Cizreli olmak, Cizre’de olmak

Cizre’ye son gidişim hendek olaylarından önceydi. 2014 Şubatına denk gelen doğum günümü doğduğum şehir olan Cizre’de kutlamıştık.

Annem ve babam Urfalıdır ama PTT memuru olan babamın tayini Cizre’ye çıkmış ve ablamla ben orada doğmuşuz. Onun için kitaplarımın başındaki hayat hikâyeme “Urfalı bir anne ve babanın çocuğu olarak Cizre’de doğdu” diye yazarım.

Hendek olayları öncesine rastlayan gezide şehirde tarif edemeyeceğim bir gerginlik hissetmiştim. Bu arada dedesi Bediüzzaman Said Nursi’nin dostu olan Hüsamettin Bilge’yi ziyaret etmiş ve hem kendi ailem hem de onun ailesi hakkında verimli bir sohbete bulunmuştuk. Öğrendiğime göre maalesef geçen yıl vefat etmiş. Mekânı cennet olsun.

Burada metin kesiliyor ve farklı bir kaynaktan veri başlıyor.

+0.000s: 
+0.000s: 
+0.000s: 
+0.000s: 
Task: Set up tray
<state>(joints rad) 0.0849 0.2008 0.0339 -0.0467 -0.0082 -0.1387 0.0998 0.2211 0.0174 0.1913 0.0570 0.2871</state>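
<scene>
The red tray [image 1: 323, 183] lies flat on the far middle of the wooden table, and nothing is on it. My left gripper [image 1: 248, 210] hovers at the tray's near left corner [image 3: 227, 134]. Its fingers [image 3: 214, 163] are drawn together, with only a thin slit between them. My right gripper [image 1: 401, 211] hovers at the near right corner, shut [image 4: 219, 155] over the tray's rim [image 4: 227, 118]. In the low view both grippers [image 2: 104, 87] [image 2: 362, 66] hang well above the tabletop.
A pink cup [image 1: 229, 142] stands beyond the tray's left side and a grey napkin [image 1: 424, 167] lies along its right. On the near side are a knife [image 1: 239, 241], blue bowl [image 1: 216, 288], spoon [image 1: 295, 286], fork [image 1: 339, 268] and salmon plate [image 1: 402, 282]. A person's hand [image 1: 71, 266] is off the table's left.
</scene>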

25-26 Aralık günlerinde Cizre Kitap Fuarı’na katılmak üzere yeniden Cizre’deydim. Cizre Kaymakamımız Ahmet Vezir Baycar’ın gayretiyle düzenlenen Kitap Fuarı’na yayıncı ve okurlardan yoğun bir katılım vardı. Değerli isimlerin katıldığı söyleşiler ilgiyle dinleniyor, kitap imzalatanlar yazarların önünde kuyruk oluşuyordu. Bu, Cizre ve bölge adına ve dahi Terörsüz Türkiye namına sevindirici ve özlenen bir tabloydu.

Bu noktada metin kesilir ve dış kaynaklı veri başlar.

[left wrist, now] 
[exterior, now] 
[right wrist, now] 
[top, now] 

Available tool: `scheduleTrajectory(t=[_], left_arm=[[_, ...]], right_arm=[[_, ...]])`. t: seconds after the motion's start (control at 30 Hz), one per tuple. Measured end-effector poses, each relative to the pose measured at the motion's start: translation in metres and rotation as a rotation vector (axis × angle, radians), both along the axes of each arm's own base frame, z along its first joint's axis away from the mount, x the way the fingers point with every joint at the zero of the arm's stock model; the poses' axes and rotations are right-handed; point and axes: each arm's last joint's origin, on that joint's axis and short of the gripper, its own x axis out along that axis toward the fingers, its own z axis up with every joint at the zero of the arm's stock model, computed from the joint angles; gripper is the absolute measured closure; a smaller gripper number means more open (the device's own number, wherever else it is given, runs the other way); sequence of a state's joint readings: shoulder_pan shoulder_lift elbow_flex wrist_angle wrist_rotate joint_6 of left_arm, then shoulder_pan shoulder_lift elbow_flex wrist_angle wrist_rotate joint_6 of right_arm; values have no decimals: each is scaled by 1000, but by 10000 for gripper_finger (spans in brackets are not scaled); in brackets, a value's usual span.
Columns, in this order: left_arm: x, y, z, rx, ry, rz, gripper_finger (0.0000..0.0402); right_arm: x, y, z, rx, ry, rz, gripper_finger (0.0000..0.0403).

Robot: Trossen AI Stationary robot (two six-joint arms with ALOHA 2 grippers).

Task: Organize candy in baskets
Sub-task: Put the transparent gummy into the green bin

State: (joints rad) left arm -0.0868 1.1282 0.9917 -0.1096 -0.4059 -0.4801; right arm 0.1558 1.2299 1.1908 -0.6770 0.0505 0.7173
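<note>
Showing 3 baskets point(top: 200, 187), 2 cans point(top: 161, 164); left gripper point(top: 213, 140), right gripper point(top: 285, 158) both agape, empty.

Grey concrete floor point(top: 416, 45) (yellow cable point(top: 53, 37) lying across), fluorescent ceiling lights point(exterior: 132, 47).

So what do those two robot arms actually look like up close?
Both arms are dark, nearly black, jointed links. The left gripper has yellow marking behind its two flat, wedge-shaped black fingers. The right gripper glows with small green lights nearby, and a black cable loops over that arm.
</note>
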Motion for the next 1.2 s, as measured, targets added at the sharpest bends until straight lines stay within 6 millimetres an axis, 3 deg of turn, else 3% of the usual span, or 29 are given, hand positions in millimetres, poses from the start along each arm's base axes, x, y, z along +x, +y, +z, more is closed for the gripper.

Cizre hem geçmişe hem de geleceğe bakıyordu.

Mesela Melayê Cizîrî Sempozyumu’na hazırlanıyordu Cizre Kaymaklığı. Cizre'nin kadim kültürel mirasını ve düşünce dünyasını yaşatmak için 28-29 Kasım 2025 tarihlerinde Cizre’de uluslararası bir sempozyum düzenlenmişti. Bugün başlayacak sempozyuma yerli ve yabancı bilim adamları katılacaktı.

İşte elimde Cizre’nin yerel tarihçisi Abdullah Yaşın’ın Botan Yemek Kültürü (2016) adlı kitabı var ki büyük bir emek mahsulü. Abdullah Bey’in Tarih, Kültür ve Cizre (2007) ve Bütün Yönleriyle Cizre (1983) adlı kitapları bilgi dolu.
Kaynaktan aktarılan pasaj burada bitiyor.